LA RETE ONCOLOGICA LOMBARDA E LE DOTTORESSE DIMENTICATE
Caro Schiavi, desidero stigmatizzare il comportamento maschilista della Regione Lombardia che nomina, con delibera ad hoc, solo uomini alla gestione della Rete oncologica lombarda, non considerando che la attività oncologica regionale ha nelle donne la maggior forza lavoro, con importanti eccellenze. Mi auguro che sia una dimenticanza, se così non fosse sarebbe veramente grave.
Alberto Scanni
Caro Scanni, ho cercato conferma alla sua segnalazione e purtroppo l’ho trovata nel decreto numero 1405 dell’11 ottobre 2022. Effettivamente l’organismo di coordinamento che regola la rete oncologica di Regione Lombardia è una successione di nomi maschili, certamente autorevoli e con ruoli direttivi nei rispettivi ospedali pubblici e convenzionati, nessun dubbio, ma di donne nemmeno l’ombra. Non voglio pensar male, come suggeriva causticamente una vecchia volpe della politica, e cerco di propendere per lo strabismo di fondo che spesso accompagna la compilazione di elenchi per commissioni o giurie in cui solo alla fine ci si accorge, guarda caso, «che non c’è nemmeno una donna». Senza invocare quote specifiche o equilibrismi di genere, quel che lei sottolinea — da ex primario di Oncologia ed ex direttore di importanti ospedali tra i quali l’Istituto dei Tumori — è la mancata attenzione al ruolo delle donne in oncologia, con posizioni negli ultimi anni sempre più importanti, ma non sempre valorizzate negli organismi di rappresentanza.

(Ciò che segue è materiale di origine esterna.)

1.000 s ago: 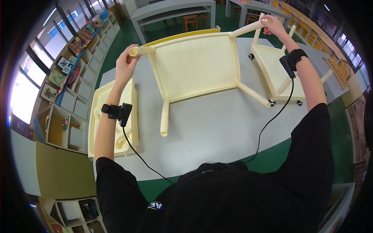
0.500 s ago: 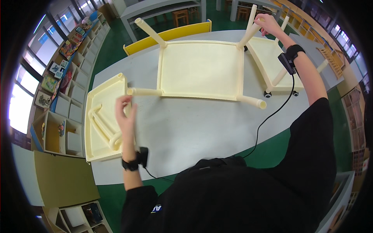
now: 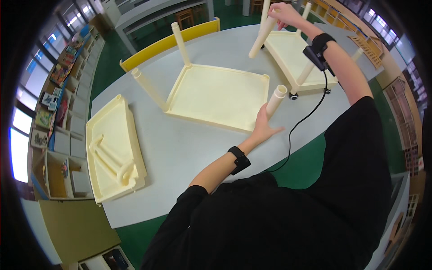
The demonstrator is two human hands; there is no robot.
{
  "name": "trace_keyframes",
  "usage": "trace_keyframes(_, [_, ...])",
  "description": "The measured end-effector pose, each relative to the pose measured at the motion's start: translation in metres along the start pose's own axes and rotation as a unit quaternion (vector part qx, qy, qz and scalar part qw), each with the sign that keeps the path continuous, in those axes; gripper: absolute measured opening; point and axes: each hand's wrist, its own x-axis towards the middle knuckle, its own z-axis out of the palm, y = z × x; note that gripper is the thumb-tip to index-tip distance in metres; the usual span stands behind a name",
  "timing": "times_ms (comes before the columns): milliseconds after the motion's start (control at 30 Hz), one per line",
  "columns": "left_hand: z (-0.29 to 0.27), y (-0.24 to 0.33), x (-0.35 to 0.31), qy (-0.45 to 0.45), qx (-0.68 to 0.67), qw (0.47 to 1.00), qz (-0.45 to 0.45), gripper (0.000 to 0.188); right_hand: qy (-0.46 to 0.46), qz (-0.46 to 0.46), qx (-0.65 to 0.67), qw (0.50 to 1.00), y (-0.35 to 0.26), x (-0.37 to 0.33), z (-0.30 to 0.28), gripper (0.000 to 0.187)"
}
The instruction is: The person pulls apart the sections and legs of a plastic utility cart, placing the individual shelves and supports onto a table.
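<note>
A cream plastic tray (image 3: 218, 96) lies on the grey table with tubes standing at three corners. The far right corner shows a bare round socket (image 3: 266, 78). My right hand (image 3: 285, 14) is closed on the upper end of a loose cream tube (image 3: 260, 42), whose lower end hangs beyond that corner. My left hand (image 3: 262, 128) wraps round the base of the near right tube (image 3: 276, 100), against the tray's corner, its thumb pointing right. Two more tubes, the far left one (image 3: 181, 42) and the near left one (image 3: 149, 90), lean outward.
On the left lies another cream tray (image 3: 137, 150) with a bent cream handle (image 3: 108, 159) in it. A cream tray on black casters (image 3: 294, 58), with upright tubes, stands at the right. A yellow board (image 3: 168, 44) borders the far edge. A black cable (image 3: 310, 112) hangs from my right wrist.
The far right tube has come off the tray's corner in my right hand. My left hand has crossed from the left tray to the near right tube. The middle tray has turned and shifted nearer.
</note>
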Motion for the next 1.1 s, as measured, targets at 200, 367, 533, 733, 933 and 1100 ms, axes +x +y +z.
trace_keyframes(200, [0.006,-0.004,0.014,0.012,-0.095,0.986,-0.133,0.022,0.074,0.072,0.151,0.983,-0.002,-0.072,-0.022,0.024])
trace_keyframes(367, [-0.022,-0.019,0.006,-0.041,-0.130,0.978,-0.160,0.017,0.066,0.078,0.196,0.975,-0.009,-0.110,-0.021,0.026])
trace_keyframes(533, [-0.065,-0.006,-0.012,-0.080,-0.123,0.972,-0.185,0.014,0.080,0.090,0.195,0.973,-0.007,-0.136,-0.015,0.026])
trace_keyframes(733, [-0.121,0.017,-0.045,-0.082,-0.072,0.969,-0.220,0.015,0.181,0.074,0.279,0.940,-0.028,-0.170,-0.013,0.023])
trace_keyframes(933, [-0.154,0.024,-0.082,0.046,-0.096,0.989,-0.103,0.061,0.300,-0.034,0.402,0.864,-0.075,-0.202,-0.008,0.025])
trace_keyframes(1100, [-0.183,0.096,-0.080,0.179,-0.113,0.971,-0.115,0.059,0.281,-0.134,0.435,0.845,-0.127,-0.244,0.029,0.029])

Sono anch’io come lei convinto che le donne in medicina, nel campo della lotta ai tumori in particolare, abbiano conquistato la giusta parità, contro i pregiudizi e con competenze non certo inferiori. Mi auguro che non ci sia nessuna conventio ed excludendum, anche perché nel riequilibrio professionale che ha portato le donne a iscriversi in numeri sempre più alti alle facoltà di Medicina si nota un significativo passo avanti nell’attenzione al lato umano della malattia, con una visione più completa, sia assistenziale che della vita. Nella lotta ai tumori non è sempre stato così, professione e carriera hanno sempre preteso una dedizione totale, quasi sovrumana per fatica. Alle poche donne in corsia veniva chiesto un impegno che, per essere competitivo, rendeva difficile o proibitiva la maternità. Per fortuna l’apartheid è finita, e la sanità ne ha tratto beneficio. È opportuno ricordarlo, con garbo, anche alla Regione, per non far scontare alle donne il fatto di essere donne.